**TRY IT**
Copy out the entries word for word, leaving images aside.

**Records from a dataset**
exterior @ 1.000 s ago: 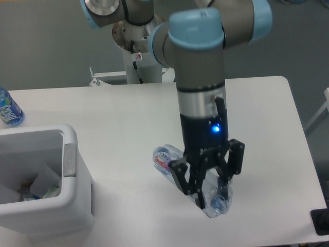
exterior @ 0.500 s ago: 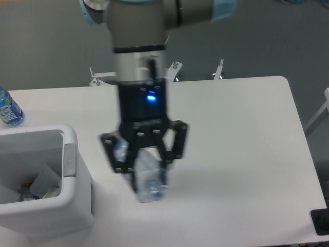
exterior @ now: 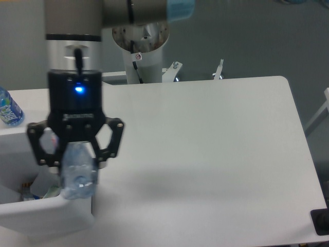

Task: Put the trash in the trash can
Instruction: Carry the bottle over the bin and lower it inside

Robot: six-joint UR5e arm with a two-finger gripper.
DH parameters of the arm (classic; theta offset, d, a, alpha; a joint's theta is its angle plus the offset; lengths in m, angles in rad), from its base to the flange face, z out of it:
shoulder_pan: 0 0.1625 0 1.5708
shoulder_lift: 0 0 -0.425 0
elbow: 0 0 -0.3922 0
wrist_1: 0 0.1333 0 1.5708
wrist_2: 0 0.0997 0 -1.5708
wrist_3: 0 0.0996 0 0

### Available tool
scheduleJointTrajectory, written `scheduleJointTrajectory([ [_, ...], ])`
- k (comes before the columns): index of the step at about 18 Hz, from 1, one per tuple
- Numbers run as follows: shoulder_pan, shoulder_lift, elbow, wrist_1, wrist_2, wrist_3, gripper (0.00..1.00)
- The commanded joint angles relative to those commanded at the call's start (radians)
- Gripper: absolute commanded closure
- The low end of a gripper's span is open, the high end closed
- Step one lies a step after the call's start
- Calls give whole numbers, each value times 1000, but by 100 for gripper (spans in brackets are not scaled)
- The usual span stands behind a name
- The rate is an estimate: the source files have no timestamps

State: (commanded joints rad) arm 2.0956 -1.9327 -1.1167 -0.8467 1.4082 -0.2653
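My gripper [exterior: 77, 159] is shut on a clear plastic bottle [exterior: 78, 172], one piece of the trash, which hangs end-down from the fingers. It is held in the air over the right rim of the trash can [exterior: 46, 213], the large white bin at the lower left. Inside the bin lies a small crumpled whitish scrap with a green touch [exterior: 45, 186], partly hidden by the gripper. The bottle's label is hidden from this angle.
A blue-labelled water bottle [exterior: 8, 109] stands at the table's far left edge behind the bin. The arm's white base [exterior: 140, 43] rises behind the table. A dark object [exterior: 321, 221] sits at the lower right corner.
The gripper lifted the bottle off the table at the centre right and carried it left, from mid-table to above the bin's right rim.
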Motion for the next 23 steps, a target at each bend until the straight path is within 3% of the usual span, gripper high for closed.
scheduleJointTrajectory([
  [10, -69, -66, -6, 8, 2, 11, 50],
  [11, -69, -66, -11, 8, 2, 11, 43],
  [12, -69, -66, -14, 9, 3, 20, 18],
  [13, -69, -66, -14, 9, 5, 40, 0],
  [20, -52, -48, -34, 8, 29, 52, 0],
  [23, 10, -8, -44, 5, 63, 64, 0],
])
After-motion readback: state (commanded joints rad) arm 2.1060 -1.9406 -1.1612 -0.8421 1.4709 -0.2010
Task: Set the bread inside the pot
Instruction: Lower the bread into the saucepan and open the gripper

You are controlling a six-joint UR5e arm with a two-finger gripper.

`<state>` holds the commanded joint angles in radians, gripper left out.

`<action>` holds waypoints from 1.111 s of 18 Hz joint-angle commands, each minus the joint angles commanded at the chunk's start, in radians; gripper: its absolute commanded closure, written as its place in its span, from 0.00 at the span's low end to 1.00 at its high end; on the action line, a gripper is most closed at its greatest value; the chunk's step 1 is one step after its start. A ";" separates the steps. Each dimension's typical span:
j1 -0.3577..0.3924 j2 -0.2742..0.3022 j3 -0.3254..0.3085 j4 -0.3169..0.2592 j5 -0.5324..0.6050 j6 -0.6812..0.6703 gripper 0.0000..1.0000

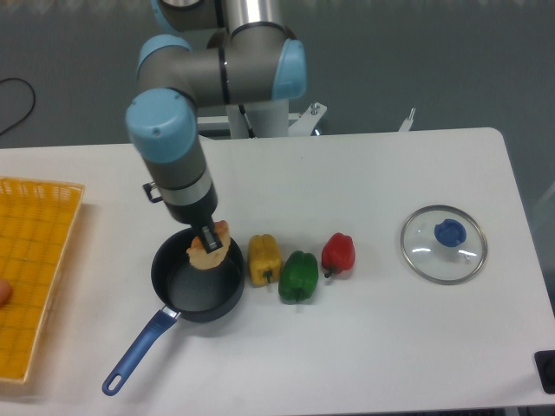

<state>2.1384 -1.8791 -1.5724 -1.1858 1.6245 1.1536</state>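
A: Where does the bread (206, 252) sit relative to the end effector (210, 242)?

B: It is clamped in the end effector itself, hanging just under the fingertips. The crust side faces up and right, the pale side down and left.

A: And the pot (199, 275)?

B: Directly beneath. The bread hangs over the upper right part of the pot's opening, inside the rim as this view shows it. Whether it touches the pot floor cannot be told from here; it looks to be held above it.

A: So the move ahead is a straight drop or a short descent?

B: That is the likely reading. The bread lies close to the rim on the right, so a slight shift toward the pot's centre would give more margin.

A: Anything crowding that side?

B: The yellow pepper (264, 258) stands just beside the pot's right wall, with the green pepper (298, 276) and red pepper (338, 253) further right. The pot's blue handle (139, 351) runs down and left, away from the arm. The glass lid (443, 243) lies well apart on the table (390, 347), and the yellow basket (35, 260) stays at the far left.
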 joint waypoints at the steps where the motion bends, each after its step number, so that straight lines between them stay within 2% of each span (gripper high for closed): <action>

**ANSWER TO THIS TASK**
exterior @ 1.000 s ago: 
exterior @ 0.500 s ago: 
exterior @ now: 

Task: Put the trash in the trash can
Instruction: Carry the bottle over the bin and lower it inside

Robot: six-joint UR5e arm with a two-finger gripper.
DH parameters of the arm (classic; theta offset, d, a, alpha; a joint's theta is its angle plus the offset; lengths in m, angles in rad), from its base to the flange face, z out of it:
shoulder_pan: 0 0.1625 0 1.5708
shoulder_lift: 0 0 -0.425 0
elbow: 0 0 -0.3922 0
wrist_1: 0 0.1333 0 1.5708
wrist_2: 0 0.0997 0 -1.5708
wrist_3: 0 0.0996 0 0

### Available tool
scheduleJointTrajectory, written `scheduleJointTrajectory([ [_, ...], ])`
- k (comes before the columns): index of the step at about 18 Hz, from 1, one per tuple
- Numbers run as follows: shoulder_pan, shoulder_lift, elbow, wrist_1, wrist_2, wrist_3, gripper (0.00..1.00)
- The commanded joint angles relative to those commanded at the call's start (radians)
- Gripper: absolute commanded closure
- The low end of a gripper's span is open, the high end closed
- Step one lies a step after the call's start
- Calls give whole numbers, each value times 1000, but by 100 for gripper (spans in brackets are not scaled)
- The usual span stands behind a name
- The rate is an estimate: the source files have no timestamps

State: (commanded joints rad) arm 2.0956 -1.9327 -1.1167 -0.8467 1.4082 -0.2653
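My gripper [exterior: 77, 159] is shut on a clear plastic bottle [exterior: 78, 172], one piece of the trash, which hangs end-down from the fingers. It is held in the air over the right rim of the trash can [exterior: 46, 213], the large white bin at the lower left. Inside the bin lies a small crumpled whitish scrap with a green touch [exterior: 45, 186], partly hidden by the gripper. The bottle's label is hidden from this angle.
A blue-labelled water bottle [exterior: 8, 109] stands at the table's far left edge behind the bin. The arm's white base [exterior: 140, 43] rises behind the table. A dark object [exterior: 321, 221] sits at the lower right corner.
The gripper lifted the bottle off the table at the centre right and carried it left, from mid-table to above the bin's right rim.
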Motion for the next 23 steps, a target at each bend until the straight path is within 3% of the usual span, gripper high for closed.
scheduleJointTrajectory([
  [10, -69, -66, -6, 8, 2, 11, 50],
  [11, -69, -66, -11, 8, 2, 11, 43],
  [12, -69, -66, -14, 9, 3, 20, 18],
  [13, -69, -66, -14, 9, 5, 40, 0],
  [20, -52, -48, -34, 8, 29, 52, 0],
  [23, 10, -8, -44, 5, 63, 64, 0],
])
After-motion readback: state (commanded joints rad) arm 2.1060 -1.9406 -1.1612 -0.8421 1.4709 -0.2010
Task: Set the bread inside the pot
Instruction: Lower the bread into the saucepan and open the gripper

You are controlling a six-joint UR5e arm with a two-finger gripper.

`<state>` holds the commanded joint angles in radians, gripper left out.

`<action>` holds waypoints from 1.111 s of 18 Hz joint-angle commands, each minus the joint angles commanded at the chunk's start, in radians; gripper: its absolute commanded closure, written as its place in its span, from 0.00 at the span's low end to 1.00 at its high end; on the action line, a gripper is most closed at its greatest value; the chunk's step 1 is one step after its start. A ";" separates the steps. Each dimension's typical span:
j1 -0.3577..0.3924 j2 -0.2742..0.3022 j3 -0.3254..0.3085 j4 -0.3169..0.2592 j5 -0.5324..0.6050 j6 -0.6812..0.6703 gripper 0.0000..1.0000


<state>2.1384 -1.8791 -1.5724 -1.1858 1.6245 1.1536</state>
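A: Where does the bread (206, 252) sit relative to the end effector (210, 242)?

B: It is clamped in the end effector itself, hanging just under the fingertips. The crust side faces up and right, the pale side down and left.

A: And the pot (199, 275)?

B: Directly beneath. The bread hangs over the upper right part of the pot's opening, inside the rim as this view shows it. Whether it touches the pot floor cannot be told from here; it looks to be held above it.

A: So the move ahead is a straight drop or a short descent?

B: That is the likely reading. The bread lies close to the rim on the right, so a slight shift toward the pot's centre would give more margin.

A: Anything crowding that side?

B: The yellow pepper (264, 258) stands just beside the pot's right wall, with the green pepper (298, 276) and red pepper (338, 253) further right. The pot's blue handle (139, 351) runs down and left, away from the arm. The glass lid (443, 243) lies well apart on the table (390, 347), and the yellow basket (35, 260) stays at the far left.
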 joint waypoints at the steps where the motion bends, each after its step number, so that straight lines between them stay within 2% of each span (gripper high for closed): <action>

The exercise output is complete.